WHAT THE TASK REQUIRES: Restate word for word every line from the top of the data below down through the line that holds "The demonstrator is".
------
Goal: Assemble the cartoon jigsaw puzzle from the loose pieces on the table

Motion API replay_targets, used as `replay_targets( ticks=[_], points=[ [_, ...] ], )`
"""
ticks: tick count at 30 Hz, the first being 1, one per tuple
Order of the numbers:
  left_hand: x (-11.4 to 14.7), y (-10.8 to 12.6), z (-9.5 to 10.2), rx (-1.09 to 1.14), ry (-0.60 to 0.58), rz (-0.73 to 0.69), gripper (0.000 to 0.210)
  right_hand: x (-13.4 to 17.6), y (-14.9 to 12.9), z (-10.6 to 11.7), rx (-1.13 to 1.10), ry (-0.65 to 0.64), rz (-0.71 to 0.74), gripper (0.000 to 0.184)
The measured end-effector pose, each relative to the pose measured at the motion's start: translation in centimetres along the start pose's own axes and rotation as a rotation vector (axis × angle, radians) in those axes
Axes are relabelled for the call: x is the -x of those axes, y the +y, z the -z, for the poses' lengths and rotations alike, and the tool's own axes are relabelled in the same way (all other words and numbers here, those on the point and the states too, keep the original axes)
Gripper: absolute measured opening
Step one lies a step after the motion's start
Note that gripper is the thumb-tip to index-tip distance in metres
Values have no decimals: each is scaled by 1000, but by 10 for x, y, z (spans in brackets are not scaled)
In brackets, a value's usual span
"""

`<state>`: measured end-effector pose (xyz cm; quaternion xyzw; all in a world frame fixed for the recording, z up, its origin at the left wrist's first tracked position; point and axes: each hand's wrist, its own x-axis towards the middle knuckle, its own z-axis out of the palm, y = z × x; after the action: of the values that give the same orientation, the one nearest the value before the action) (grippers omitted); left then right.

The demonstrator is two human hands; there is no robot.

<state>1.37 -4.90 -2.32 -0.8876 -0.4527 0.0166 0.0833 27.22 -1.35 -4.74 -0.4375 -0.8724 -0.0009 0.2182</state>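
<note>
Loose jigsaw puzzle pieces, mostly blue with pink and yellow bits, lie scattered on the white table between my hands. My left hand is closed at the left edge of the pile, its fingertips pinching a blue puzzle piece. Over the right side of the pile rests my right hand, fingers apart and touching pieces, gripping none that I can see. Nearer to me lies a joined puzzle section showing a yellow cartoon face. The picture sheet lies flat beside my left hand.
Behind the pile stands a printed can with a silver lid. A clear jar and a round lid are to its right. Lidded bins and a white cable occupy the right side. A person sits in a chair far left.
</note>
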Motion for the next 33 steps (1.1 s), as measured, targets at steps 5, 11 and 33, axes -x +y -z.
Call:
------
OUTPUT OF THE EXERCISE:
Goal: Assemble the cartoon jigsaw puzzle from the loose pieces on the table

Motion API replay_targets, used as `replay_targets( ticks=[_], points=[ [_, ...] ], )`
"""
ticks: tick count at 30 Hz, the first being 1, one per tuple
Order of the numbers:
  left_hand: x (-11.4 to 14.7), y (-10.8 to 12.6), z (-9.5 to 10.2), rx (-1.09 to 1.14), ry (-0.60 to 0.58), rz (-0.73 to 0.69), gripper (0.000 to 0.210)
  right_hand: x (-13.4 to 17.6), y (-14.9 to 12.9), z (-10.6 to 11.7), rx (-1.13 to 1.10), ry (-0.65 to 0.64), rz (-0.71 to 0.74), gripper (0.000 to 0.184)
The measured end-effector pose, each relative to the pose measured at the motion's start: translation in centimetres along the start pose's own axes and rotation as a rotation vector (axis × angle, radians) in those axes
Axes are relabelled for the call: x is the -x of those axes, y the +y, z the -z, for the poses' lengths and rotations alike, and the tool's own axes are relabelled in the same way (all other words and numbers here, those on the point and the states too, keep the original axes)
Gripper: absolute measured opening
Step one lies a step after the motion's start
Note that gripper is the thumb-tip to index-tip distance in metres
Values have no decimals: each is scaled by 1000, but by 10 for x, y, z (spans in brackets are not scaled)
In brackets, a value's usual span
"""

`<state>`: measured end-effector pose (xyz cm; quaternion xyzw; all in a world frame fixed for the recording, z up, its origin at the left wrist's first tracked position; point and axes: each hand's wrist, its own x-axis towards the middle knuckle, its own z-axis out of the palm, y = z × x; after the action: of the values that give the same orientation, the one nearest the value before the action) (grippers omitted); left then right.

The demonstrator is two human hands; there is no robot.

The answer has been given in full.